What this task involves: For the entries below, the expected answer is the line with "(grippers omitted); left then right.", the line with "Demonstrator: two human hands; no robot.", and every line between them, exactly as written, and nothing more.

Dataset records
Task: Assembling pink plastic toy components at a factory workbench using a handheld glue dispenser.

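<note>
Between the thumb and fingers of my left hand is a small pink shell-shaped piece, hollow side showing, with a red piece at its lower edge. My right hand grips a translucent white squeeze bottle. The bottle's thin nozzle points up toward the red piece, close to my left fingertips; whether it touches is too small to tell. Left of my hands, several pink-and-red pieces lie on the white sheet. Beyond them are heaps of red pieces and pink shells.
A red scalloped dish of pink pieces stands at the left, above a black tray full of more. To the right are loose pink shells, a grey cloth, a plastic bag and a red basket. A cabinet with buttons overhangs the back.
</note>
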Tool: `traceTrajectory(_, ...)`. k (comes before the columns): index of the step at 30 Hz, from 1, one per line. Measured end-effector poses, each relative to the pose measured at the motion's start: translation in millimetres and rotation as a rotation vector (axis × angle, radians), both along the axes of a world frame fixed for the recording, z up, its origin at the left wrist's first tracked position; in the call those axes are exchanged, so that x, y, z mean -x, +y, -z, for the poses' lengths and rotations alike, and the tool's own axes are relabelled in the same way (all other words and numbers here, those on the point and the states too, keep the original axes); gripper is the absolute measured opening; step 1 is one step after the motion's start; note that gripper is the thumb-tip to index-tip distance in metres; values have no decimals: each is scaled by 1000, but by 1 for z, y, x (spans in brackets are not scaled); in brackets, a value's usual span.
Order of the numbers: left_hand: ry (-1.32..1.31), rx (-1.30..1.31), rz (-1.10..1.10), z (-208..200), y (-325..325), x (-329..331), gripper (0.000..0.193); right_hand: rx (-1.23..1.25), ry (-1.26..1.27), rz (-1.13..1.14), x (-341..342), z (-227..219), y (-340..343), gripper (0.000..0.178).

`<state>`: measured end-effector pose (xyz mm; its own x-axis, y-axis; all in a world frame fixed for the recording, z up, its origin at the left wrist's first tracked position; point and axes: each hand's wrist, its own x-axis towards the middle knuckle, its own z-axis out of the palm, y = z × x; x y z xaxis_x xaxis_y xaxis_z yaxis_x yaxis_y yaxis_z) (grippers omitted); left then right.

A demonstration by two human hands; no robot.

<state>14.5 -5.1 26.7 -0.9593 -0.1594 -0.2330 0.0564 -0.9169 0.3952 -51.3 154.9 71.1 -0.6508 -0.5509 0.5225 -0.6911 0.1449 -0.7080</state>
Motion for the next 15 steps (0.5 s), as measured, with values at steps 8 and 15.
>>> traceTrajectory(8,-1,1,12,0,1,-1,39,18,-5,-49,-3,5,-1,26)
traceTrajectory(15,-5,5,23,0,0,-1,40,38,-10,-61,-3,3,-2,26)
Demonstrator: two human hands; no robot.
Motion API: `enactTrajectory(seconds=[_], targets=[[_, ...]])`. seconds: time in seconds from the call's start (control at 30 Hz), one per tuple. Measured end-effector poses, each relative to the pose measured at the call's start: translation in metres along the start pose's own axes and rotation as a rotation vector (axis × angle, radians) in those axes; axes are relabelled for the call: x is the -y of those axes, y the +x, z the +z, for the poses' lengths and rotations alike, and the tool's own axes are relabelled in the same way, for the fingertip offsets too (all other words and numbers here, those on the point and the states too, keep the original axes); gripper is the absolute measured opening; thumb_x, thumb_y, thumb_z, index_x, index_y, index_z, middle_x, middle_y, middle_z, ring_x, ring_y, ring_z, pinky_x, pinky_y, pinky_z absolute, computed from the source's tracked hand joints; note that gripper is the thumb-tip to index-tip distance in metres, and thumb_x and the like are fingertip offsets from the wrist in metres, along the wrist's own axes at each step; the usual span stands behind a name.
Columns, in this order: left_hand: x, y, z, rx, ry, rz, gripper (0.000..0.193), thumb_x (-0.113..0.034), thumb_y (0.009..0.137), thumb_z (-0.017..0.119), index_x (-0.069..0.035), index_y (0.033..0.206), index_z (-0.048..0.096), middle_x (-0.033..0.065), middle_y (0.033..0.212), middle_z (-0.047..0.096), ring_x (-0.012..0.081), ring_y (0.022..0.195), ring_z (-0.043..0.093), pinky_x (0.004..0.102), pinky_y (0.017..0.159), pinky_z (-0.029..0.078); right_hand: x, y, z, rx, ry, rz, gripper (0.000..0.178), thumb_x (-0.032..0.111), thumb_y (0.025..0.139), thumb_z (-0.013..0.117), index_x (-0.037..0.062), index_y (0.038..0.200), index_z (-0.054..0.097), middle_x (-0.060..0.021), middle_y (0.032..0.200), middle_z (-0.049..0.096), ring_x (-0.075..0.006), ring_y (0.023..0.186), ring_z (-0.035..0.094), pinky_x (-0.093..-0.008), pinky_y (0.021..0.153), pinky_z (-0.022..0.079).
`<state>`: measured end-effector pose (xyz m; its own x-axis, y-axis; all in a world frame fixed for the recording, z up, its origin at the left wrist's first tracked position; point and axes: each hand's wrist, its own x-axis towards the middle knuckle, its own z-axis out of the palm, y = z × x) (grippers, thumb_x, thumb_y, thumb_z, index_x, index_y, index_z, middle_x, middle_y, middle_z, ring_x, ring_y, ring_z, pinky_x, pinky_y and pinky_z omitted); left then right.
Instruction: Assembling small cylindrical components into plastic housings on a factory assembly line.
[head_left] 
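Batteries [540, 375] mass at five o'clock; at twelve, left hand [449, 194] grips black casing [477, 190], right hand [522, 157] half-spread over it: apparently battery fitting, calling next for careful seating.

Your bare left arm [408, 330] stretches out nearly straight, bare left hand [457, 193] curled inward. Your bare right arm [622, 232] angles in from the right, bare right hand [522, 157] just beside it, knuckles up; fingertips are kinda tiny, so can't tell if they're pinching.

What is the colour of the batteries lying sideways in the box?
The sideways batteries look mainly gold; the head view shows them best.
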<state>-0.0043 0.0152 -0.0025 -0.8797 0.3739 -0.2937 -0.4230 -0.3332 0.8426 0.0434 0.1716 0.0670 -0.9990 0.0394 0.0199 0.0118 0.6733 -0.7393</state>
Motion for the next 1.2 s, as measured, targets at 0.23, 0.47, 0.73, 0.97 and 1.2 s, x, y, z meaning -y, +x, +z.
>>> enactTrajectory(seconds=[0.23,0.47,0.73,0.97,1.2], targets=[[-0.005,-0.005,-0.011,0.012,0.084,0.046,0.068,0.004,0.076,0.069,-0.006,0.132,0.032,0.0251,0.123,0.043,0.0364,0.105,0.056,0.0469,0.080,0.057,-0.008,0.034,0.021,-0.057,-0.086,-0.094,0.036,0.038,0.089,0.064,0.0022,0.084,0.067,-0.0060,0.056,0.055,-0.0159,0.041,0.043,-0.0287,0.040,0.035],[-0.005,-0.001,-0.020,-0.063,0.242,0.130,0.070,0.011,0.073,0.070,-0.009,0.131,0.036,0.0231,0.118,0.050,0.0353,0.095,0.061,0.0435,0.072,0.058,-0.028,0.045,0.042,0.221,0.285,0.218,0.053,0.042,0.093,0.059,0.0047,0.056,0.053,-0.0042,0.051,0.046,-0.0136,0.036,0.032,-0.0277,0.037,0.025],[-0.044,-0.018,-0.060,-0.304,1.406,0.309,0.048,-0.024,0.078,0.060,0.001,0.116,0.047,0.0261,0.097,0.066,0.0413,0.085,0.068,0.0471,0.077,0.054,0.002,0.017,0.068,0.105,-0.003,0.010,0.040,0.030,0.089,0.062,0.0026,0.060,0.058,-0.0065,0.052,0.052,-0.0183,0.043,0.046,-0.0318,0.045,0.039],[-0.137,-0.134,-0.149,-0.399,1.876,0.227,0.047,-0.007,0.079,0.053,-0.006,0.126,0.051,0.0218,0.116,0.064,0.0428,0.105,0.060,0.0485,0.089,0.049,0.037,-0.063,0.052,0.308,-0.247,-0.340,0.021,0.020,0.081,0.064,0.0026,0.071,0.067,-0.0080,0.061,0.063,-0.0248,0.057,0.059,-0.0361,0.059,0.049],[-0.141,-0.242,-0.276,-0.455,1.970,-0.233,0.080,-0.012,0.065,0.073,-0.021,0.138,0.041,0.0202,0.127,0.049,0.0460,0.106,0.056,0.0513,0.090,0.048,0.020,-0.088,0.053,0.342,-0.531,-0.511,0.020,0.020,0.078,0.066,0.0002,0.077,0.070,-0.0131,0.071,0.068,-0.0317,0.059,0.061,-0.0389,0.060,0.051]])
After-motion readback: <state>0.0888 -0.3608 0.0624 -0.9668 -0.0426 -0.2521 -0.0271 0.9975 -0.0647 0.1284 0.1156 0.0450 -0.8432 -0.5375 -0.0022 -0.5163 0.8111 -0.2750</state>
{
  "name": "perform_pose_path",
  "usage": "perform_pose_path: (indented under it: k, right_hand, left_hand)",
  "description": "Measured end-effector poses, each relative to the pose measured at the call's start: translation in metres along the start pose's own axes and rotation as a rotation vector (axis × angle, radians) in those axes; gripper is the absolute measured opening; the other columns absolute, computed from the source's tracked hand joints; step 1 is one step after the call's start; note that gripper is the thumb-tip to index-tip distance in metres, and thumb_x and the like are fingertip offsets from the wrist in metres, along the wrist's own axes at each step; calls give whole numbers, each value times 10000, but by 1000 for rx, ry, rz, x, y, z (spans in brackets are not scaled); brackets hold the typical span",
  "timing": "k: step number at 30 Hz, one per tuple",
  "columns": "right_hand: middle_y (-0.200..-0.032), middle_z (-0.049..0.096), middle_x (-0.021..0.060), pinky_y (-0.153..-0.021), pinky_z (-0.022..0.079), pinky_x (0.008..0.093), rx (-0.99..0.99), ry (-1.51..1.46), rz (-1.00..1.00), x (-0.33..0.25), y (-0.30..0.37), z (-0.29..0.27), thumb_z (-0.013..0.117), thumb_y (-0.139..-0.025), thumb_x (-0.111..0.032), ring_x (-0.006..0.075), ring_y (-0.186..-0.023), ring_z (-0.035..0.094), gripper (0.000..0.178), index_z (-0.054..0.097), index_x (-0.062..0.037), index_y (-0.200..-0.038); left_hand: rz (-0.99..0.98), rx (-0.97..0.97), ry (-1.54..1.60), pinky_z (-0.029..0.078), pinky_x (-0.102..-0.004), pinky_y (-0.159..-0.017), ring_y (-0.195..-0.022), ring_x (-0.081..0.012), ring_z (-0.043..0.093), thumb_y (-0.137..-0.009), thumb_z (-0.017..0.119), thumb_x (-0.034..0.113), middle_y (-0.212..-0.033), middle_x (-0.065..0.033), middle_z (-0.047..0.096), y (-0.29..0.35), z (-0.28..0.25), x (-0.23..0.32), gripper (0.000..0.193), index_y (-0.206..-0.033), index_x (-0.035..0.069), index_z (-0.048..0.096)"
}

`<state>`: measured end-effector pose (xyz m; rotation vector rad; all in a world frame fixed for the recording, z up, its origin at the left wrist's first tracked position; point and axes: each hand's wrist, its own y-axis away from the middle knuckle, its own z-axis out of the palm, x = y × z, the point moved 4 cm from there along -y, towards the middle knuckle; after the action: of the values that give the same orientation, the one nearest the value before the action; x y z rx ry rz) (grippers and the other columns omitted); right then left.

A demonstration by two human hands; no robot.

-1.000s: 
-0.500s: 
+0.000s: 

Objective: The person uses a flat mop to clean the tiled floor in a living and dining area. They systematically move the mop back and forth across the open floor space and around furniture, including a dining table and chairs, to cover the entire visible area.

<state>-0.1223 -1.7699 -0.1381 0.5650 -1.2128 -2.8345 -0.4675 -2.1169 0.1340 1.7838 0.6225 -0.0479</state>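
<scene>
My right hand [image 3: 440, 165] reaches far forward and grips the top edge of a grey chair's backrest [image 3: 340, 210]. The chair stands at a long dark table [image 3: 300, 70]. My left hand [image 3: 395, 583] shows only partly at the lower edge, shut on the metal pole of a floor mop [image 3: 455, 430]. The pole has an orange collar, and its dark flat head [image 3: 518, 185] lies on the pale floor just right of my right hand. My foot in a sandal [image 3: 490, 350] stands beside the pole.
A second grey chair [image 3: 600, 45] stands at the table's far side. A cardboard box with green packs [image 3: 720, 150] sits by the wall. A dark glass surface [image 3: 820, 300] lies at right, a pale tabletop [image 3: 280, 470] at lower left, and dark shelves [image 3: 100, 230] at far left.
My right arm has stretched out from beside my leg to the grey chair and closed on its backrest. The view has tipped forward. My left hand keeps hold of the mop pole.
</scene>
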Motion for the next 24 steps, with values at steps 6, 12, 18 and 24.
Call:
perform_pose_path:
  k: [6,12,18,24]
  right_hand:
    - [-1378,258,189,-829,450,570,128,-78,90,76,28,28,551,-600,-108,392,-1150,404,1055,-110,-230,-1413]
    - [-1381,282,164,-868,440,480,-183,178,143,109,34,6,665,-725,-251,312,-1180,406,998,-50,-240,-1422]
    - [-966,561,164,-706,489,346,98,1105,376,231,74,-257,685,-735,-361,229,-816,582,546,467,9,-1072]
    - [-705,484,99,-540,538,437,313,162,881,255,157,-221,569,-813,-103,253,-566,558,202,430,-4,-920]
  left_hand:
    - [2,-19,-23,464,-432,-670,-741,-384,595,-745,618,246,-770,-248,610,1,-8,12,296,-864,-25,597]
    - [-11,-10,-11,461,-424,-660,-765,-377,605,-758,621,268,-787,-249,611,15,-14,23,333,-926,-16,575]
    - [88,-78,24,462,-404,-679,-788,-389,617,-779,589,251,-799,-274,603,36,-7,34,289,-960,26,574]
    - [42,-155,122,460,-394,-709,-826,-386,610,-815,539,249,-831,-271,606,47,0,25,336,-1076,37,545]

Result for this task:
`<state>`: measured end-effector pose (xyz mm; its own x-axis, y-axis; all in a world frame fixed for the recording, z up, its origin at the left wrist's first tracked position; point and axes: each hand's wrist, its own x-axis towards the middle knuckle, its own z-axis out of the palm, y = z × x; x y z xaxis_x xaxis_y xaxis_z yaxis_x yaxis_y yaxis_z) (grippers omitted); left then right.

A demonstration by two human hands; no robot.

<state>14.5 -5.1 26.7 -0.9593 -0.1594 -0.2330 0.0564 -0.9169 0.3952 -51.3 154.9 71.1 -0.6508 -0.5509 0.5225 -0.6911 0.1449 -0.7080</state>
Motion for the next 15 steps (0.5 s), as measured, with values at steps 8 and 15.
>>> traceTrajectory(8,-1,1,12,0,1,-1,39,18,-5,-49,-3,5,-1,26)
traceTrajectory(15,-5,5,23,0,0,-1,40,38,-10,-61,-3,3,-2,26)
Demonstrator: two human hands; no robot.

No further output will be produced for this exercise.